Spoon 100 - My First Design Book


This book holds a special place in my heart. It was the first design book I owned (before I came to understand that Design was an industry and a profession). It was a gift from my parents when I was in middle school. I came across it in the Seattle Art Museum's gift shop during one of our frequent family art outings and my eyeballs were glued to this book. Perhaps it was the shiny curved sheet-metal cover or the huge pages filled with entrancing photos... I was disappointed when we had to leave the gift shop.

A few weeks later, for either Christmas or my birthday or some other special occasion, I opened up a surprisingly heavy box to find a fresh copy of Spoon 100 still wrapped in plastic! Despite not understanding most of the terminology regarding manufacturing methods or material names, I read and re-read all the text (and soaked in the pictures) on each page. In fact, during grade school I did this with several books, most notably the collection of Star Wars: Incredible Cross Sections which I share with my sister (I learned a lot about hyperdrive, anti-grav, and shield generator placements on various star ships. Very educational!).


Recently I was back home and pulled this book off the shelf to have another read. Now, after going through design school I actually recognize some of the objects and names (the book was published in 2002, before smartphones!). Turning page after page, it reminded me about how I became drawn to design in the first placeI am a keen observer of the world around me and through designing I can translate those observations into something tangible.
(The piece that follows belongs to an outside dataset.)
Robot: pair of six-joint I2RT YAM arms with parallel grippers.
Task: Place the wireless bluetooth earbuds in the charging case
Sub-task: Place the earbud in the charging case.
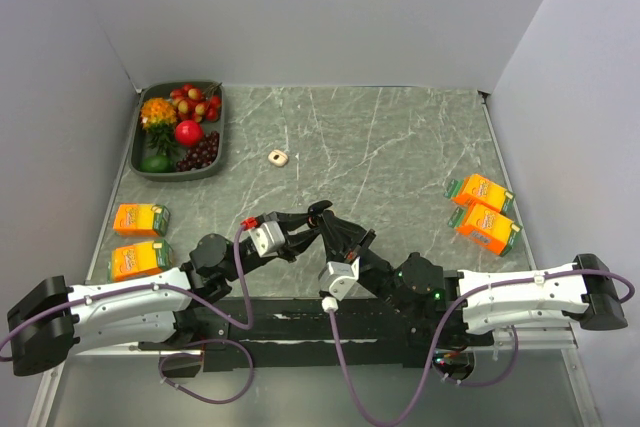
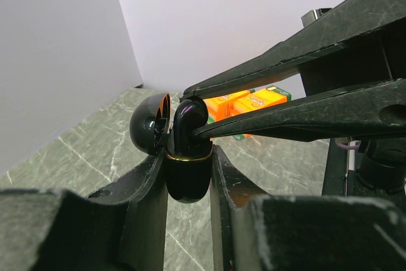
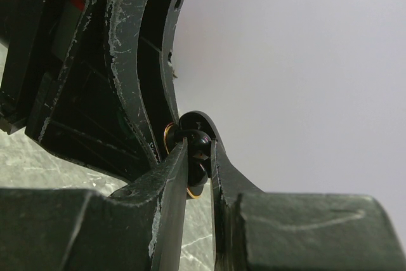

There was something about those crisp images of mass-produced objects, conceptual renderings, and experimental designs that captured my imagination and seeded my daydreams. They presented visions of "What if?" and "Why not?". I believe those are important questions to challenge myself with when I design and it is something I will focus more thought on.

Unfortunately, this book (along with the rest of my design book collection) was too heavy to fit into my suitcase back in SF. Looking back, I am very glad that I stumbled upon this book and was exposed to the wonders of product design before I even understood what it meant!